The problem:
Could you write out the opening lines of the data, word for word, stopping after the line that contains "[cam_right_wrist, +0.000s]"?
□ □ □
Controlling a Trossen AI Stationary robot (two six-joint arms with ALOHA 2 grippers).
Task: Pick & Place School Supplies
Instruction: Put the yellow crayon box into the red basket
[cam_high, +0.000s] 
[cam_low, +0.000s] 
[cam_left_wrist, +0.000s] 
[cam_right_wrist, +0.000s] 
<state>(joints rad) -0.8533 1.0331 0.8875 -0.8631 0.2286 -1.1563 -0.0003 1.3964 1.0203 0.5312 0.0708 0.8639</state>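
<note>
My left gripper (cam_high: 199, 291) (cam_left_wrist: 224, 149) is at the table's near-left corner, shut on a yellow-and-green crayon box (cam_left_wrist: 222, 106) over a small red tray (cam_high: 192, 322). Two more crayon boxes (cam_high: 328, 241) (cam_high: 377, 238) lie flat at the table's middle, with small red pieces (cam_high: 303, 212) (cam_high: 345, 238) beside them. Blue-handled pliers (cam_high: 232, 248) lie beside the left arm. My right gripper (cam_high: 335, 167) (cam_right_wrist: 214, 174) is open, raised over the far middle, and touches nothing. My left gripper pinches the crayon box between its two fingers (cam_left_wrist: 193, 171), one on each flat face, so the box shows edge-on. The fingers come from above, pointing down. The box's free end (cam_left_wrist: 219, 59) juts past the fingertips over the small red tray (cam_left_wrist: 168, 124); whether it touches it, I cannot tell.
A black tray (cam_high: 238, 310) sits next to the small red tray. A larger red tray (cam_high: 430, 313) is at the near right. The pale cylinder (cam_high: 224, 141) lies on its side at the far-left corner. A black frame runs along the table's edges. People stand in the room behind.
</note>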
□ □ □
Result below:
Controlling a Trossen AI Stationary robot (two six-joint arms with ALOHA 2 grippers).
Task: Pick & Place School Supplies
Instruction: Put the yellow crayon box into the red basket
[cam_high, +0.000s] 
[cam_low, +0.000s] 
[cam_left_wrist, +0.000s] 
[cam_right_wrist, +0.000s] 

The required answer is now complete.